Je les mettais de côté, d’abord dans un tiroir, puis elles ont commencé à devenir trop nombreuses. Je les sors du tiroir et les mets dans un gros sac. Elles se sont accumulées, c’est devenu un tas et c’est là que je les ai vu. Elles ont pris une forme, par terre, j’étais aussi obligée de les regarder et à leur tour elles m’ont obligées à me demander pourquoi je les garde ? J’aurais aimé que ça soit par souci écologique, de recyclage. Mais en fait, ce n’était rien de tout cela, rien de planifié. Oui, car elles n’avaient aucune visée, ce sont des restes quoi. Je peins des restes. Je suis un peu en déséquilibre car elles m’amènent à m’abandonner volontairement. Sortir d’une certaine maîtrise, faire face à l’indéterminé. Il n’y a rien de prévu! Sont-elles la finalité des peintures sur châssis pour lesquelles elles ont été coupées?

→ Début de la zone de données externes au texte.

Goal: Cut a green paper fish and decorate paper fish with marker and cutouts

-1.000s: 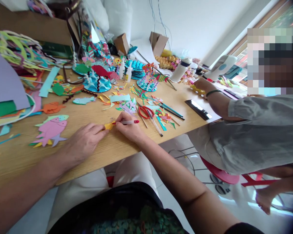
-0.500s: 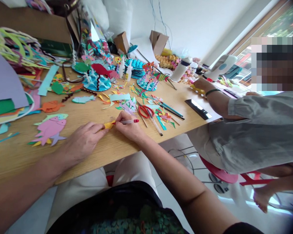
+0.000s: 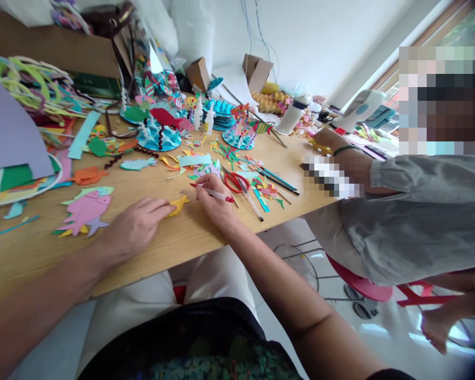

Ou la continuité de celles-ci, où se manifeste leur caractère d’être vierge d’aucune visée ? Quelques choses qui ne sont pas de grandes choses et qui ne donnent peut-être rien, mais, elles sont faites. Je les relève.
Mais elles ne sont absolument pas encombrantes. C’est bien ! Lieu décomplexé. Des formes saccadées qui libèrent, les fils qui jouent, qui sont libérées de leurs attaches, là ils sont en dehors, ils partent de tous les côtés, ils dépassent. Le contenu peint est seulement le chemin pour que ces veines délirent et vivent en dehors. Des veines dans tous les sens, tout s’ouvre. Le mouton est lui-même, le placenta pareil, il est ce qu’il est, la sans-visage pareil, les yeux pareils, ils sont ce qu’ils sont, the world is beautiful, we love it!!! est ce qu’il est aussi. Les deux informités à pattes sont elles-mêmes.
Anjesa Dellova(*1994) est une artiste suisse qui vit et travaille à Lausanne. Diplômée en 2017 de l’ECAL à Lausanne, elle y expérimente divers médiums dont la photographie, la vidéo et la peinture. Elle décide par la suite de se consacrer entièrement à la peinture à la HEAD en Workmaster ; elle y développe sa propre technique picturale qu’elle nomme “frottage”, tout en gardant la photographie comme support de recherche.
Elle remporte le prix Kiefer Hablitzel | Göhner 2022 et la bourse Alice Bailly en 2023. Elle a présenté son travail dans de nombreuses expositions et institutions : à la Galerie nationale du Kosovo (Prishtina, 2023), au Centre d’art contemporain d’Yverdon (Yverdon, 2023), à Mayday (Bâle, 2023), à Tunnel Tunnel (Lausanne, 2023), à Jungkunst 2022 (Winterthur,
2022), et à La Printanière (Lausanne, 2019). Pour l’exposition à Valentin61, elle décide de s’approprier l’espace pour le prendre comme un lieu expérimental et présente pour la première fois un ensemble de peintures sur des chutes de tissus qui est la continuation de sa recherche picturale.